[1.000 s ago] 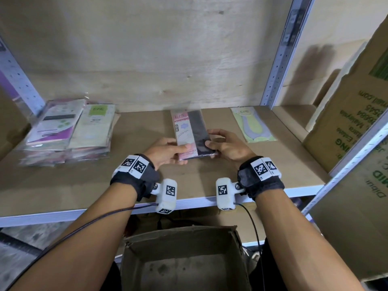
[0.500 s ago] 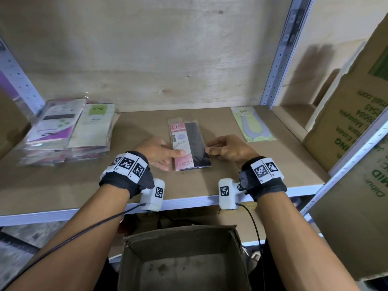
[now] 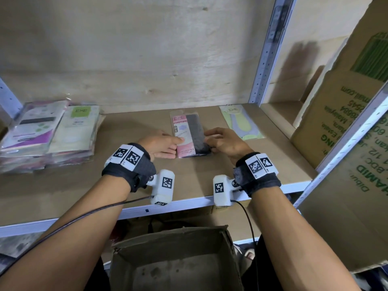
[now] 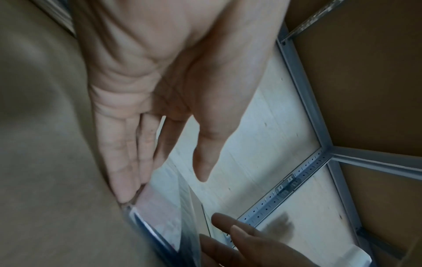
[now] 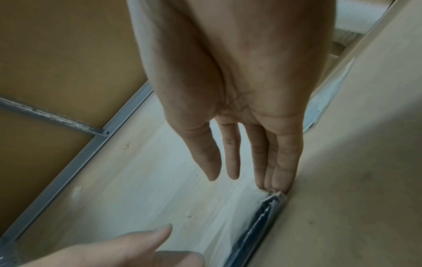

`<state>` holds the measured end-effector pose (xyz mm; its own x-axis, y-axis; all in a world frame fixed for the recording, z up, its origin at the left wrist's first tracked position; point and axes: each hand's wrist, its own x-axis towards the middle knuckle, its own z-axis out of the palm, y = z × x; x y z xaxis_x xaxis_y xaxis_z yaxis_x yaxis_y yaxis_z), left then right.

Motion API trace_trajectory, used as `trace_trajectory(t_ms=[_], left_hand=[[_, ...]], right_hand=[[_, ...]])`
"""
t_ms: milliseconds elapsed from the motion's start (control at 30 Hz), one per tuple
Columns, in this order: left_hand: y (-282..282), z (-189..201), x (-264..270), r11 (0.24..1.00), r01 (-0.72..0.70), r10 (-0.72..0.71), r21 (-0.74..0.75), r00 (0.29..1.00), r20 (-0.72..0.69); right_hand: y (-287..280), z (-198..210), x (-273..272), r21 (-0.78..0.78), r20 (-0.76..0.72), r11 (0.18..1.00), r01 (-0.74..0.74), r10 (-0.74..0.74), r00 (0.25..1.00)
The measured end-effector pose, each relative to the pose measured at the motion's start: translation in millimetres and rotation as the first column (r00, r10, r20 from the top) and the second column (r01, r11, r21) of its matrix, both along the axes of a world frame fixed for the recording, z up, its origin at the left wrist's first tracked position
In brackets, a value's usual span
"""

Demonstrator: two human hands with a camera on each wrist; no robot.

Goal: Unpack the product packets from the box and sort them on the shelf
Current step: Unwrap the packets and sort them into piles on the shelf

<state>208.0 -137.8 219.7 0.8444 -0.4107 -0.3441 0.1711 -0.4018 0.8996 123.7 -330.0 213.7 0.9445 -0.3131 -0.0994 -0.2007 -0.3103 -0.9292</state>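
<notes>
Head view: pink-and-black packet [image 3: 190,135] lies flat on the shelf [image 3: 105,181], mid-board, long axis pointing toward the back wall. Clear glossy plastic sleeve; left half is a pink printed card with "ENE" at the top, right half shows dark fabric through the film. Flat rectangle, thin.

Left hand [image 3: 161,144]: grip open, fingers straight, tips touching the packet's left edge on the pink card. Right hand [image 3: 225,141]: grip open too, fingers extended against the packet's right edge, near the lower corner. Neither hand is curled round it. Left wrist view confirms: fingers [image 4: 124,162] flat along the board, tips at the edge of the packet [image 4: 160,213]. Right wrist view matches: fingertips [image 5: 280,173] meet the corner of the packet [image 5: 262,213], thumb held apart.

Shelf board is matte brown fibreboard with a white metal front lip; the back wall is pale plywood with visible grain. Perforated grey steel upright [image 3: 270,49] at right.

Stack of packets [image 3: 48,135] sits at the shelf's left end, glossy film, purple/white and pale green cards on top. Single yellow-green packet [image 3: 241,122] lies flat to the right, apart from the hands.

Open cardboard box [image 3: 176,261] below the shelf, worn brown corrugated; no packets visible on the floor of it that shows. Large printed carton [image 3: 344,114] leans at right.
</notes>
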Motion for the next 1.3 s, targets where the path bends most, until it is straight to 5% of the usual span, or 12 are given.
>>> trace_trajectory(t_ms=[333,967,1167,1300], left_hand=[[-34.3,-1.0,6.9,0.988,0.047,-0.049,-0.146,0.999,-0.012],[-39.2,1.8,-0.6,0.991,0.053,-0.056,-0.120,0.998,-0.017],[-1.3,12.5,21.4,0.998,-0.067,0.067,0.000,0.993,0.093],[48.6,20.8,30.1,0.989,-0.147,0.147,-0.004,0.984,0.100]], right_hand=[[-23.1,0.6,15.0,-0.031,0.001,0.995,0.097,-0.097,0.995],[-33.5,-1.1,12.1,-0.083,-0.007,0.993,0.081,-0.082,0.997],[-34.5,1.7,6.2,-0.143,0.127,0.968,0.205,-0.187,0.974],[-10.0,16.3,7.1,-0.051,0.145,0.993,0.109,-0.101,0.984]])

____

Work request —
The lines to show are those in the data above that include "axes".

Result —
`<state>` holds the measured end-effector pose (xyz mm; its own x-axis, y-axis; all in a world frame fixed for the recording, z up, its origin at the left wrist's first tracked position; point and axes: each hand's wrist, its own x-axis towards the middle knuckle, its own z-axis out of the palm, y = z × x; x y z xaxis_x xaxis_y xaxis_z yaxis_x yaxis_y yaxis_z), left then right.
The measured end-effector pose, each relative to the pose measured at the motion's start: translation in millimetres and rotation as the first column (r00, r10, r20 from the top) and the second column (r01, r11, r21) of its matrix, both along the axes of a world frame fixed for the recording, z up, its origin at the left wrist's first tracked position

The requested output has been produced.